The interview delves into the influence that French classical cooking had on the U.S. prior to the 1980s, until Lidia Bastianich and others broke through the French hegemony in cookbook publishing. Cherek also discusses the two basic levels of cookbooks that exist: the straightforward ‘home economics’ style like Joy of Cooking and The Fannie Farmer Cookbook, and the aspirational cookbooks that we have more of today.

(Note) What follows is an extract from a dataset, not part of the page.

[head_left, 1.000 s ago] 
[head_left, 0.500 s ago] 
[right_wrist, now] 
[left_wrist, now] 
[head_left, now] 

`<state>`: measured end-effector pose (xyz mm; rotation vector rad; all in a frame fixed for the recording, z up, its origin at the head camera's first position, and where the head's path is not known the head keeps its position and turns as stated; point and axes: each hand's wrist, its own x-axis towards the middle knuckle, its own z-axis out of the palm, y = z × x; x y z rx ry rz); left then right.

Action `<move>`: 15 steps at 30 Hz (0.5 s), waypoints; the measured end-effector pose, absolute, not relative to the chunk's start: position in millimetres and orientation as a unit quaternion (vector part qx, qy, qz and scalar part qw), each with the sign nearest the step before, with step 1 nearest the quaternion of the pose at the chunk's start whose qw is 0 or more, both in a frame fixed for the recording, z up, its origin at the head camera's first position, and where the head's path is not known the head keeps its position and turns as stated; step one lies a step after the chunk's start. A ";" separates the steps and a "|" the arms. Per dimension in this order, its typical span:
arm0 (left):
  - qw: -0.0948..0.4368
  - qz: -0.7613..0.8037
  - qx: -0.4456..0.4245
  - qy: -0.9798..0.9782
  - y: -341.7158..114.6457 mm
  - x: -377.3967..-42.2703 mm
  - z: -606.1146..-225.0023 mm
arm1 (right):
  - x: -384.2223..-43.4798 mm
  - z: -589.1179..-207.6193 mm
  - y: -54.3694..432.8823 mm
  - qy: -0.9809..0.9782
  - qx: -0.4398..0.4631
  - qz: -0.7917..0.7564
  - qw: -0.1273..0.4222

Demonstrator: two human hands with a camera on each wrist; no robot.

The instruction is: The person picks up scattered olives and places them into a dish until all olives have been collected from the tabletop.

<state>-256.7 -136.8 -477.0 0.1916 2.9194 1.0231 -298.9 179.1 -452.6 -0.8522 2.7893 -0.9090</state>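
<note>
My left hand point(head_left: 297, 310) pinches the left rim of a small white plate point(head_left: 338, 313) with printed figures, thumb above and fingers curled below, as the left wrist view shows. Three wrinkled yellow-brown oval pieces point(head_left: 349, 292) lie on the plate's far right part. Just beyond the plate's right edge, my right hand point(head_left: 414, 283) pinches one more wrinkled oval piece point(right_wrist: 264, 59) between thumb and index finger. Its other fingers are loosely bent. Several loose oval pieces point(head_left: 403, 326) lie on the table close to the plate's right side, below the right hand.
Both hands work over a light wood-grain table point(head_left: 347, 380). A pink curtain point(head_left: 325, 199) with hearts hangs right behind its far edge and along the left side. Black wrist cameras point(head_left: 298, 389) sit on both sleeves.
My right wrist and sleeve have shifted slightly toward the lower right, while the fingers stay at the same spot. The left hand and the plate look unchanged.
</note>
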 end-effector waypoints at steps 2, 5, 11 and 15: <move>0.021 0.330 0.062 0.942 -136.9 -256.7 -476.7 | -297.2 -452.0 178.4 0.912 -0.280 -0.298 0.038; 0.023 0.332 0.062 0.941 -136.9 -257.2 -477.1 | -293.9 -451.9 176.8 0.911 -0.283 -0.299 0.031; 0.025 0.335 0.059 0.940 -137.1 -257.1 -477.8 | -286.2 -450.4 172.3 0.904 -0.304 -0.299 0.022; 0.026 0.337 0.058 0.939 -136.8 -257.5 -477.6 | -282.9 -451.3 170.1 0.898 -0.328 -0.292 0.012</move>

North asks Cherek a great question about why we love these aspirational cookbooks even though we don’t often cook from them. Cherek notes that until 2015, spending on groceries outpaced that of restaurants, but today the reverse is true. Yet people buy more cookbooks now than ever before. One reason, says Cherek, is that a book can serve as a touchstone for a particular chef or restaurant. And in a somewhat ironic twist, a popular cookbook – meant to inspire more cooking at home – can end up supporting the restaurant.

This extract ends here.